* _Exercise aim_: Repeat exactly the lines below that lie between the line with "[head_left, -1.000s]" and the line with "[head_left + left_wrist", counting both of those lines as part of the answer.

* _Data provided_:
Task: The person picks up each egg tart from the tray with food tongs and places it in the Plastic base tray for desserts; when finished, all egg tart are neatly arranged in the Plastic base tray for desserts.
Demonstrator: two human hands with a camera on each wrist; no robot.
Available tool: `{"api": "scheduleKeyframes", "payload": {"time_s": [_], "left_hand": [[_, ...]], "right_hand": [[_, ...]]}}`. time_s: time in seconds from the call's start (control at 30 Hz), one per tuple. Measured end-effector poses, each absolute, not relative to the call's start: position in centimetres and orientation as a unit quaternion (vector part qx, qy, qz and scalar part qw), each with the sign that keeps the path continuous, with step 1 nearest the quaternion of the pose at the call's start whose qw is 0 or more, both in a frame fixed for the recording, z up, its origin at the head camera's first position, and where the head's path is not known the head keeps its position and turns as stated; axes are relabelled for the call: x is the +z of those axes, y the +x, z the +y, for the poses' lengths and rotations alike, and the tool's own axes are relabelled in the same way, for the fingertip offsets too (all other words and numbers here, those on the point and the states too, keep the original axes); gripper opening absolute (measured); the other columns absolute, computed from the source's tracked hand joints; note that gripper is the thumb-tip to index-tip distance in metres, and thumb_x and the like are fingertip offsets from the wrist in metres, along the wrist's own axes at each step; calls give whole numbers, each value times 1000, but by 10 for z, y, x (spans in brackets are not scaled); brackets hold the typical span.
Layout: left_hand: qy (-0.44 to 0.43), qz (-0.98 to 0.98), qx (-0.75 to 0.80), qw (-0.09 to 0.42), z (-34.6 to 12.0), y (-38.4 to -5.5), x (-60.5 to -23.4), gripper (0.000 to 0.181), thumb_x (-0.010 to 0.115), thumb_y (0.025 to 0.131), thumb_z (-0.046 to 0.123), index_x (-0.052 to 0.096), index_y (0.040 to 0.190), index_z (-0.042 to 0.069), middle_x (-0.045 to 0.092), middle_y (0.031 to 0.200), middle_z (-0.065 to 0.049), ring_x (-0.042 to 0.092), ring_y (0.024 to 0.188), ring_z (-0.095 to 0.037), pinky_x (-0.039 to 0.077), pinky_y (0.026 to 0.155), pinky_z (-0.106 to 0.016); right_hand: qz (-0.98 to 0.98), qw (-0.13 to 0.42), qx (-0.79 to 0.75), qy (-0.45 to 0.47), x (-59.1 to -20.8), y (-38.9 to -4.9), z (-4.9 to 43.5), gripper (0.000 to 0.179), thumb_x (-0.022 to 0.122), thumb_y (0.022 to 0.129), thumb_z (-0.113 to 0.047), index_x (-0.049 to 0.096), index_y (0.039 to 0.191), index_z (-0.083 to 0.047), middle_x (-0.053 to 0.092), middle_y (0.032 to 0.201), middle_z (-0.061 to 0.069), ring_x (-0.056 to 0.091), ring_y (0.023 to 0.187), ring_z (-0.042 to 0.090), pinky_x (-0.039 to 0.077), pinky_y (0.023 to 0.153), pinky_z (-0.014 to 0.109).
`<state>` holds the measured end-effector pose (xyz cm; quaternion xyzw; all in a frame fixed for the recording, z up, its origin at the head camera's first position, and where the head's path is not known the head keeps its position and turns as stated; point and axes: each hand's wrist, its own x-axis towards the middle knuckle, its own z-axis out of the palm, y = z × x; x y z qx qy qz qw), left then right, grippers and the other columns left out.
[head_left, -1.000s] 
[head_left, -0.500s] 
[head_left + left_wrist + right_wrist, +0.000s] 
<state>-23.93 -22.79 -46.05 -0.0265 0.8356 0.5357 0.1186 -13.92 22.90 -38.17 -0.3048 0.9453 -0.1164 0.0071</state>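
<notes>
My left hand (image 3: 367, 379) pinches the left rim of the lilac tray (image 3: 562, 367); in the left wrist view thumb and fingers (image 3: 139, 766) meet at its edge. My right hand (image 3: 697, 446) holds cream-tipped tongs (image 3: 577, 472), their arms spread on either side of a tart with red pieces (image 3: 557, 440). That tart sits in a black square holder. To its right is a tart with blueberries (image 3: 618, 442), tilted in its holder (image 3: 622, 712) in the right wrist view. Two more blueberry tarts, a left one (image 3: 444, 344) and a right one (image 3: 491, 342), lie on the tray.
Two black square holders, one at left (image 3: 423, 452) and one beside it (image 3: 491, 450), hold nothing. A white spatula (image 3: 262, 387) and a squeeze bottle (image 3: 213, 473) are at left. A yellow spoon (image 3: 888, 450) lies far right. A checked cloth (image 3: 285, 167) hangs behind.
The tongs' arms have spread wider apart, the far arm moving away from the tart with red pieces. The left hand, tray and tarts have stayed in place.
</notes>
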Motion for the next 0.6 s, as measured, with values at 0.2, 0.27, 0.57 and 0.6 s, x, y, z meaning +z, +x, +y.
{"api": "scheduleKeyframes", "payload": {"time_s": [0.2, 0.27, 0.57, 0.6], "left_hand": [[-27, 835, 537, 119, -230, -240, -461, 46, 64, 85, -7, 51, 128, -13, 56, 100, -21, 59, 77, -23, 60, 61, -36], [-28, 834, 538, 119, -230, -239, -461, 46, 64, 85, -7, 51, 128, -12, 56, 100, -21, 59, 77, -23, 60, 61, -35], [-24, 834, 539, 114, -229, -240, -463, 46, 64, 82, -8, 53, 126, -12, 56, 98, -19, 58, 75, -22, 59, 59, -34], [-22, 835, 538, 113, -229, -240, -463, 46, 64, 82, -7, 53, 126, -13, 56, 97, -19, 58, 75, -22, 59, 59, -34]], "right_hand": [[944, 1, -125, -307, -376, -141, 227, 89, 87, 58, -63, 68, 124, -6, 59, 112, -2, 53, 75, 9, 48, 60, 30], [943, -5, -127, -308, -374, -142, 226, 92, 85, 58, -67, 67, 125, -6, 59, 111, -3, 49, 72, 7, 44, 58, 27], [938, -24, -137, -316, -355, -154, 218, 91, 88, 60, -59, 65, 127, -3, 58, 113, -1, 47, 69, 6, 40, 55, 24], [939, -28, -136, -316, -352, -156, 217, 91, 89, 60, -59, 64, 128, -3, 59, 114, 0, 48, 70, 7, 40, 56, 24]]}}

* _Result_:
[head_left, -1.000s] 
[head_left, -0.500s] 
[head_left + left_wrist + right_wrist, +0.000s] 

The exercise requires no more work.